:: Task description ::
Transcribe the listing below in full, exactly, with no images.

:: Given information ::

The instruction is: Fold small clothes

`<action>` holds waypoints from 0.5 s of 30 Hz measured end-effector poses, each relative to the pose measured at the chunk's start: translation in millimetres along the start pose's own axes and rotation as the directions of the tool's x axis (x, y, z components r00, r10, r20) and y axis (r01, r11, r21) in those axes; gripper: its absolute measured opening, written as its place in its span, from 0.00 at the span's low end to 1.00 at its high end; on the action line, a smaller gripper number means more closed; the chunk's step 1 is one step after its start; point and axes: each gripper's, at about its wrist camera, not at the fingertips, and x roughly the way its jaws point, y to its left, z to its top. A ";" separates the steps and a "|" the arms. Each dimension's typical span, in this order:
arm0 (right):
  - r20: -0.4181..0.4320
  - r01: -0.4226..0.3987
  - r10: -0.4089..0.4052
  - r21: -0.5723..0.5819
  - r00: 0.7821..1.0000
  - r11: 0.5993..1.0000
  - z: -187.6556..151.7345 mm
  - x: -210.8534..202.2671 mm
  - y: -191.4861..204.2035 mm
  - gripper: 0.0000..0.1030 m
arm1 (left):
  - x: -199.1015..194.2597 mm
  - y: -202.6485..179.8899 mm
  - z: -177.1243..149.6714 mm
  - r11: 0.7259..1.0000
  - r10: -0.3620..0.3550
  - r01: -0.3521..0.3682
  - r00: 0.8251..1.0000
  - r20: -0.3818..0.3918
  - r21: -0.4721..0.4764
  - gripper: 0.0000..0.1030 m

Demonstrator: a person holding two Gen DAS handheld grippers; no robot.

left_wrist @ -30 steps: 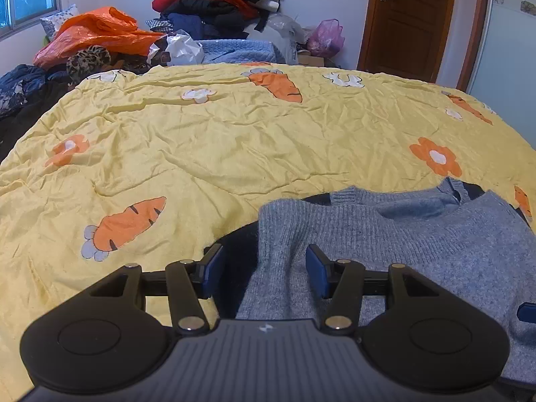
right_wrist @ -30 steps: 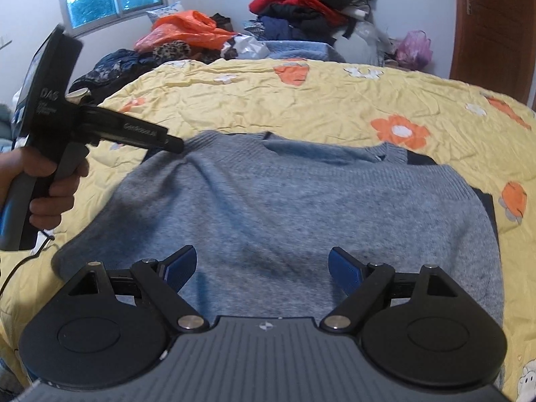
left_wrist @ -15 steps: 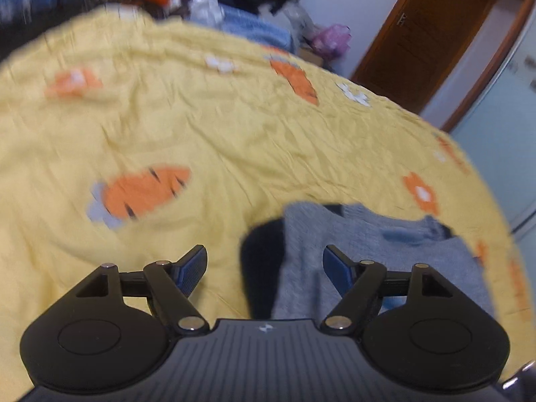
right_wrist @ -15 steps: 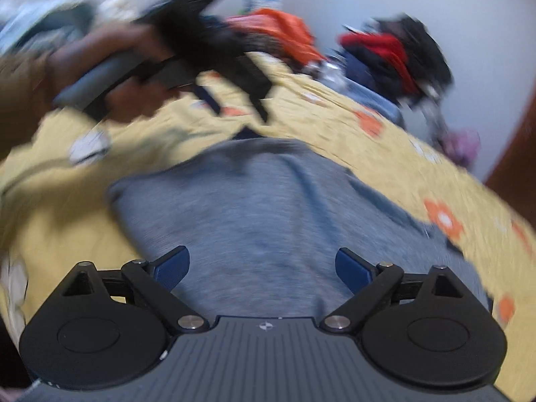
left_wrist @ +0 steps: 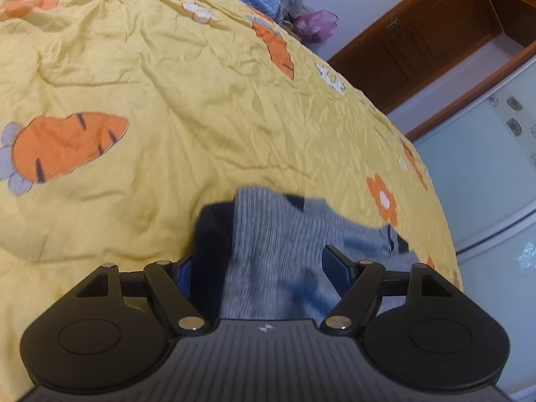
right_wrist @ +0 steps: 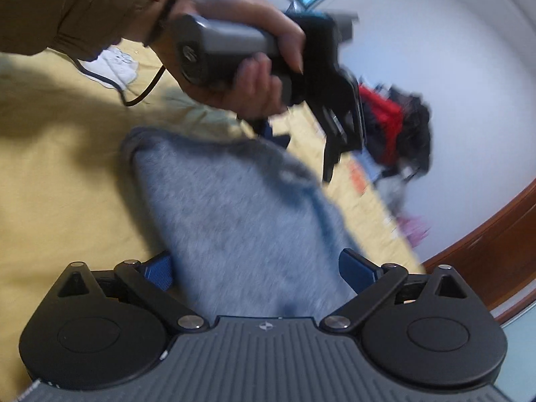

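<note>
A small grey knitted sweater (left_wrist: pixel 278 254) with a dark inner layer showing at its edge is lying flat on the crumpled yellow bedspread printed with orange carrots and flowers (left_wrist: pixel 160 93), filling the lower centre of both wrist views, probably spread out this way so it can be folded in halves. The left gripper (left_wrist: pixel 259 266) is tilting down over the sweater's dark side edge with its blue-padded jaws standing apart, cloth lying between them but not pinched, which suggests it is lining up for a grasp of that edge. The right gripper (right_wrist: pixel 258 268) is likewise hanging wide apart over the grey knit at the bottom of its view, clamped on nothing. In the upper left of the right wrist view, a hand (right_wrist: pixel 241 50) in a tan sleeve is gripping the left tool's handle, angling it toward the sweater's far edge
</note>
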 end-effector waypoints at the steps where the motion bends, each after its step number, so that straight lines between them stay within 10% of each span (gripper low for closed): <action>1: 0.012 0.017 -0.017 -0.022 1.000 1.000 3.4 3.1 4.0 0.88 | 1.8 -1.8 1.5 1.000 0.013 -0.013 1.000 0.005 0.001 0.64; 5: 0.033 -0.013 0.015 -0.044 0.999 0.999 14.9 13.9 11.2 0.53 | 11.5 -15.9 2.4 0.988 0.135 -0.135 0.991 0.006 0.072 0.20; 8: 0.028 -0.048 0.049 -0.041 0.998 0.998 17.1 17.7 12.3 0.15 | 12.8 -24.2 -0.7 0.976 0.184 -0.186 0.983 0.025 0.112 0.14; 15: 0.095 -0.104 0.099 0.050 0.991 0.993 11.0 0.6 -11.3 0.11 | -5.4 -59.3 -4.8 0.924 0.302 -0.321 0.946 0.119 0.208 0.12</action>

:: Response to this task ::
The instruction is: Fold small clothes

`<action>` holds waypoints from 0.5 s of 30 Hz measured end-effector poses, each relative to the pose measured at the chunk's start: translation in millimetres along the start pose's own axes and rotation as the directions of the tool's x axis (x, y, z components r00, r10, r20) and y axis (r01, r11, r21) in those axes; gripper: its absolute measured opening, written as its place in its span, from 0.00 at the span's low end to 1.00 at its high end; on the action line, a smaller gripper number means more closed; the chunk's step 1 is one step after its start; point and axes: each gripper's, at about its wrist camera, not at the fingertips, and x roughly the way its jaws point, y to its left, z to its top. A ";" separates the steps and a "|" the arms. Each dimension's typical span, in this order:
arm0 (right):
  - r20: -0.4181..0.4320
  - r01: -0.4226..0.3987
  - r10: -0.4089..0.4052
  - r21: -0.5723..0.5819
  - r00: 0.7821..1.0000
  - r11: 0.5993..1.0000
  - z: -187.6556..151.7345 mm
  - x: -210.8534..202.2671 mm
  - y: -191.4861..204.2035 mm
  - gripper: 0.0000..0.1030 m
arm1 (left):
  - x: -199.1015..194.2597 mm
  - y: -202.6485..179.8899 mm
  - z: -177.1243..149.6714 mm
  - r11: 0.7259..1.0000
  - r10: -0.3620..0.3550
  - r01: -0.3521..0.3682
  - r00: 0.8251..1.0000
  - r20: -0.3818..0.3918
  - r21: -0.4721..0.4764
  - gripper: 0.0000..0.1030 m

Demonstrator: a person holding two Gen DAS handheld grippers; no robot.

left_wrist @ -30 steps: 
right_wrist @ -30 steps: 
left_wrist @ -15 steps: 
right_wrist @ -15 steps: 
left_wrist @ +0 steps: 
right_wrist @ +0 steps: 

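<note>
A small grey knitted sweater (left_wrist: pixel 278 254) with a dark inner layer showing at its edge is lying flat on the crumpled yellow bedspread printed with orange carrots and flowers (left_wrist: pixel 160 93), filling the lower centre of both wrist views, probably spread out this way so it can be folded in halves. The left gripper (left_wrist: pixel 259 266) is tilting down over the sweater's dark side edge with its blue-padded jaws standing apart, cloth lying between them but not pinched, which suggests it is lining up for a grasp of that edge. The right gripper (right_wrist: pixel 258 268) is likewise hanging wide apart over the grey knit at the bottom of its view, clamped on nothing. In the upper left of the right wrist view, a hand (right_wrist: pixel 241 50) in a tan sleeve is gripping the left tool's handle, angling it toward the sweater's far edge
</note>
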 end-effector waypoints at the steps where the motion bends, each after its step number, so that straight lines between them stay within 10% of each span (gripper low for closed): <action>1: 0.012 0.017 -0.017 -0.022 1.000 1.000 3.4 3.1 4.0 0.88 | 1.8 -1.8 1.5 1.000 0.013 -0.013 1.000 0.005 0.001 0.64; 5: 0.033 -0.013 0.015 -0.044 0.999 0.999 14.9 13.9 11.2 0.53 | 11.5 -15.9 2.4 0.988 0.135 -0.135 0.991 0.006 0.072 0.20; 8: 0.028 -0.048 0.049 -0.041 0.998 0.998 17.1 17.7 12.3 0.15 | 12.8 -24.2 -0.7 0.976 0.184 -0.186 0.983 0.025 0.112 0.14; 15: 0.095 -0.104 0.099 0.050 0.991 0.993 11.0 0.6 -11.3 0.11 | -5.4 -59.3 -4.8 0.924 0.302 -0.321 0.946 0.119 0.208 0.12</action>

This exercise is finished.